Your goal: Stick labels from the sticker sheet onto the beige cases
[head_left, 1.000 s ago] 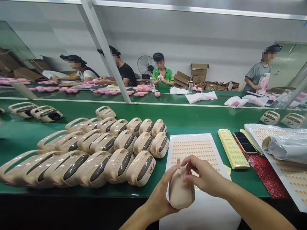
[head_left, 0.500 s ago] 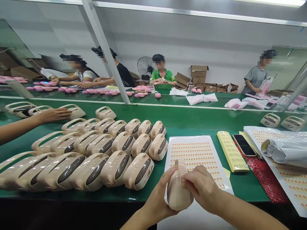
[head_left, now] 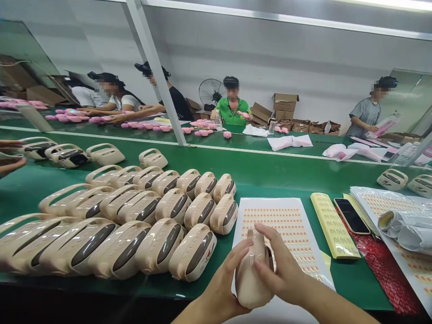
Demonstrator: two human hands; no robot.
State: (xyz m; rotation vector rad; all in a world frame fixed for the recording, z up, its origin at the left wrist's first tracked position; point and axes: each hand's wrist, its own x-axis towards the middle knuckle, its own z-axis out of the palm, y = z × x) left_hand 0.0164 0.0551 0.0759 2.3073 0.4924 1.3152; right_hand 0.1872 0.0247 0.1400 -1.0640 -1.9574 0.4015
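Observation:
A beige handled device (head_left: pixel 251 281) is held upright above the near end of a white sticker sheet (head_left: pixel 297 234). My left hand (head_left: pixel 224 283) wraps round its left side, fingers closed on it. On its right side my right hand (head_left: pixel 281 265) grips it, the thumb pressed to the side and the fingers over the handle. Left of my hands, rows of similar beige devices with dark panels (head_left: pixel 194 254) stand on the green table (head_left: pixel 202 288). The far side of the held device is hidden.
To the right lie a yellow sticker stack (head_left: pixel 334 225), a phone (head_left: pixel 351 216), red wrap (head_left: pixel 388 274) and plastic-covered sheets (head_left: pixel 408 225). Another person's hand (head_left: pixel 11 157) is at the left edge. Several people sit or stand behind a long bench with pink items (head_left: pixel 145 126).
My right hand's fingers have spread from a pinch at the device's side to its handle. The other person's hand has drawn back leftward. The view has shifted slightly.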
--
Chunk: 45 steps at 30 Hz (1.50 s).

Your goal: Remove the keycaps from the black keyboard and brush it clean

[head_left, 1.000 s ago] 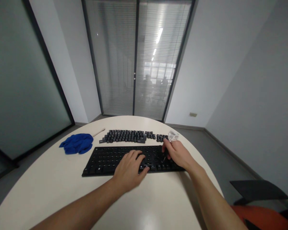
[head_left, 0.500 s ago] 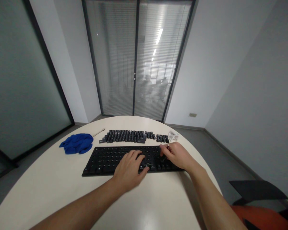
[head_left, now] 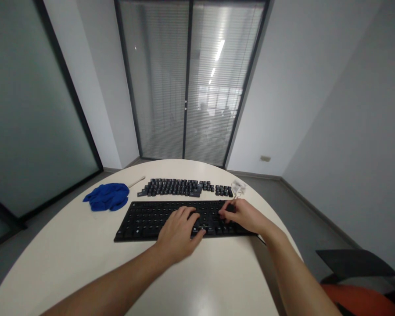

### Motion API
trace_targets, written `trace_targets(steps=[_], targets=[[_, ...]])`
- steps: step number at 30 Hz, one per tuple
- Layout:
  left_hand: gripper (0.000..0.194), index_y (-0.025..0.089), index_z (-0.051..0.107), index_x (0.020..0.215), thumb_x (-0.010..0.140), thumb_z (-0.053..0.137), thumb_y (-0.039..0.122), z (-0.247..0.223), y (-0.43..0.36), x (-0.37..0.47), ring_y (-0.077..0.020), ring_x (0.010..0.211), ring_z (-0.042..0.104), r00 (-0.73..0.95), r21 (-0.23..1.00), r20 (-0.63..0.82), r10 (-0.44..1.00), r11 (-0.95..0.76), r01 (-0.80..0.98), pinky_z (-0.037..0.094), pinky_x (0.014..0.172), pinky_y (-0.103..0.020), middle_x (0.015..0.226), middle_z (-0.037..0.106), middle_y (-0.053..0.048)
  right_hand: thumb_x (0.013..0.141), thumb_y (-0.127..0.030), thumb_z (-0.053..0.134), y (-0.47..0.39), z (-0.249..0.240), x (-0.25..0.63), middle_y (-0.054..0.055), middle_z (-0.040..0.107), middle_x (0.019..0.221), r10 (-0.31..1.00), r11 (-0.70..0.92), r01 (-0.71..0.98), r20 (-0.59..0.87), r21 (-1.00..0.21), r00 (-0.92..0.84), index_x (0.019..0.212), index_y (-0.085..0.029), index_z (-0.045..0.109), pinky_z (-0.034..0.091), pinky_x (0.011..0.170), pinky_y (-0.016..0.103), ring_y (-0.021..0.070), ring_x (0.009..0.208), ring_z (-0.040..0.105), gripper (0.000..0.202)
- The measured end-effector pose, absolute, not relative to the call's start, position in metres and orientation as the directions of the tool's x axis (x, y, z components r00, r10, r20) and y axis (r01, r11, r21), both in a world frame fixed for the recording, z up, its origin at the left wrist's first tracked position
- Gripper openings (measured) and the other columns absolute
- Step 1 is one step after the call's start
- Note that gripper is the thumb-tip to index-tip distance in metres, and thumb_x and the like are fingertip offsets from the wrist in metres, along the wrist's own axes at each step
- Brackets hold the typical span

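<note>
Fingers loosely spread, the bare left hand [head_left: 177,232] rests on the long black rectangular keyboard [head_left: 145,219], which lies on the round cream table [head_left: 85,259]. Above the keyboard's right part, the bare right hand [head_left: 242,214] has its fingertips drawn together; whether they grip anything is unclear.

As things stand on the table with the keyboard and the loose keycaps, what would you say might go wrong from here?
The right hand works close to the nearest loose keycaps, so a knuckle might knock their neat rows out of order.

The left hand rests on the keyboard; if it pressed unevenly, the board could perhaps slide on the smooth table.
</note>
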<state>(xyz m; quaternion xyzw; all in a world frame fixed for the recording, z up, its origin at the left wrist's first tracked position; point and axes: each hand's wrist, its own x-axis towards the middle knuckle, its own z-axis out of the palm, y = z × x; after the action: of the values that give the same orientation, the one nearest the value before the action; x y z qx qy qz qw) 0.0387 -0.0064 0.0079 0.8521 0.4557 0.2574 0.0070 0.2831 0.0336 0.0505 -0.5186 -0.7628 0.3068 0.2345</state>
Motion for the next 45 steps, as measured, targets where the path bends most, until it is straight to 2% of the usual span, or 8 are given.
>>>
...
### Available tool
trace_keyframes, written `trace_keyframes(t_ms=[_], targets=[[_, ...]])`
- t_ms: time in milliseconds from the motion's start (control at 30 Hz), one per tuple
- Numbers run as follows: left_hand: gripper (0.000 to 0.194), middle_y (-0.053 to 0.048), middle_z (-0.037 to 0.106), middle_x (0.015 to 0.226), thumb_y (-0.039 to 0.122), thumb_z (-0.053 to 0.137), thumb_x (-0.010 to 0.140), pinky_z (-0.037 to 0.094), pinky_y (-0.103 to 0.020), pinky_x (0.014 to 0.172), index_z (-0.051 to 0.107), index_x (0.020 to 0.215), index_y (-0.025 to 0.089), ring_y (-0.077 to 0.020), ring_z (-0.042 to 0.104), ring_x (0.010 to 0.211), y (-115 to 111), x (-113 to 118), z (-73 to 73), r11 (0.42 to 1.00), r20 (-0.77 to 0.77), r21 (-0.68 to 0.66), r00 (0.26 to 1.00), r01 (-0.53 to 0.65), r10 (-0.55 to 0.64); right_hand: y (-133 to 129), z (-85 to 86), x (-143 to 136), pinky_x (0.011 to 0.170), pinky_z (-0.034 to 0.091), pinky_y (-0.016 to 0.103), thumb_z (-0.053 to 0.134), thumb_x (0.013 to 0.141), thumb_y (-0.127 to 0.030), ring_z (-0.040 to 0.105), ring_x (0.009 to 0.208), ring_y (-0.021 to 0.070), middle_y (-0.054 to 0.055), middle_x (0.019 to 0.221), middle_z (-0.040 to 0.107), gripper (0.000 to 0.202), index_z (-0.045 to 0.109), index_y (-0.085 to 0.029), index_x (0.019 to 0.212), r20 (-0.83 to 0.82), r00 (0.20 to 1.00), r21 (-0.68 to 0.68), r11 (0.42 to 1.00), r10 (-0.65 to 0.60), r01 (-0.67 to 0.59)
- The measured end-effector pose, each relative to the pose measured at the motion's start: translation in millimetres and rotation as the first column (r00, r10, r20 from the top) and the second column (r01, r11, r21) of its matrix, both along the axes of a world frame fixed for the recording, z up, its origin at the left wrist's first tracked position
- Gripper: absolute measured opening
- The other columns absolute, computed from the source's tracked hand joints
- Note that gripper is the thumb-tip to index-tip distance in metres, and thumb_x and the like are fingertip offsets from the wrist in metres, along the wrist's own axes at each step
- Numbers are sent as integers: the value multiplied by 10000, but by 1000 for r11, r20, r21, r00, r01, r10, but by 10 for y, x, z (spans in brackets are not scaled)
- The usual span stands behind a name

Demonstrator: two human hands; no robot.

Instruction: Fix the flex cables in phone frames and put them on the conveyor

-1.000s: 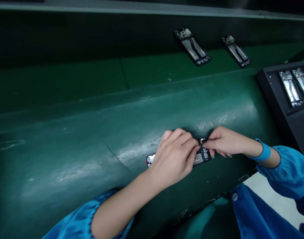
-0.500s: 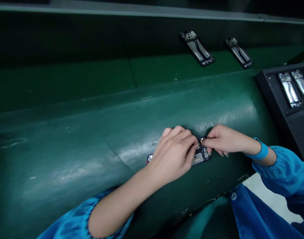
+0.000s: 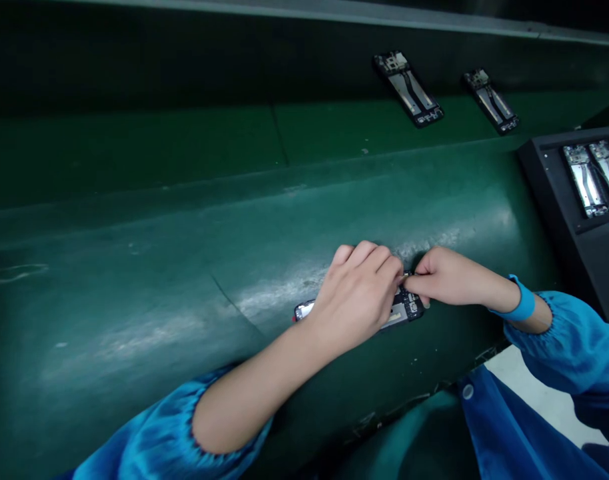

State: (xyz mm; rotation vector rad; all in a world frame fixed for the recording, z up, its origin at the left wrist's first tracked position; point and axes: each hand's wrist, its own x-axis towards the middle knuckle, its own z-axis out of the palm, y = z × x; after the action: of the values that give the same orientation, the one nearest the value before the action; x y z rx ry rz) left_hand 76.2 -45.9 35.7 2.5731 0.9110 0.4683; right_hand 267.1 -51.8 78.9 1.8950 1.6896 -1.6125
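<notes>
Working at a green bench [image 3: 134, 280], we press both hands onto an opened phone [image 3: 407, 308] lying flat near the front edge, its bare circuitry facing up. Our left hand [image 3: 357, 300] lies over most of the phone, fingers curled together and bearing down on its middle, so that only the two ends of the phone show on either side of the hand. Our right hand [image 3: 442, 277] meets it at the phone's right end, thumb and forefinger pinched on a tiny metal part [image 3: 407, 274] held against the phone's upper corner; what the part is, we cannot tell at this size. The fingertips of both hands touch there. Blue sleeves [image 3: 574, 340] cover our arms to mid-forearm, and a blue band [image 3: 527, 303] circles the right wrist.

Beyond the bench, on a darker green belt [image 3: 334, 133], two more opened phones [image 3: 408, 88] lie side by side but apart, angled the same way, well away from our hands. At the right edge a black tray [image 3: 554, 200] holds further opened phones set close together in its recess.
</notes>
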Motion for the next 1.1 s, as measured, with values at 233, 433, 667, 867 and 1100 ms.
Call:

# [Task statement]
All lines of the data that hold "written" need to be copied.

# [Task output]
trace_targets, written `trace_targets(steps=[_], targets=[[_, ...]])`
trace_keyframes, written `trace_keyframes(t_ms=[_], targets=[[_, ...]])`

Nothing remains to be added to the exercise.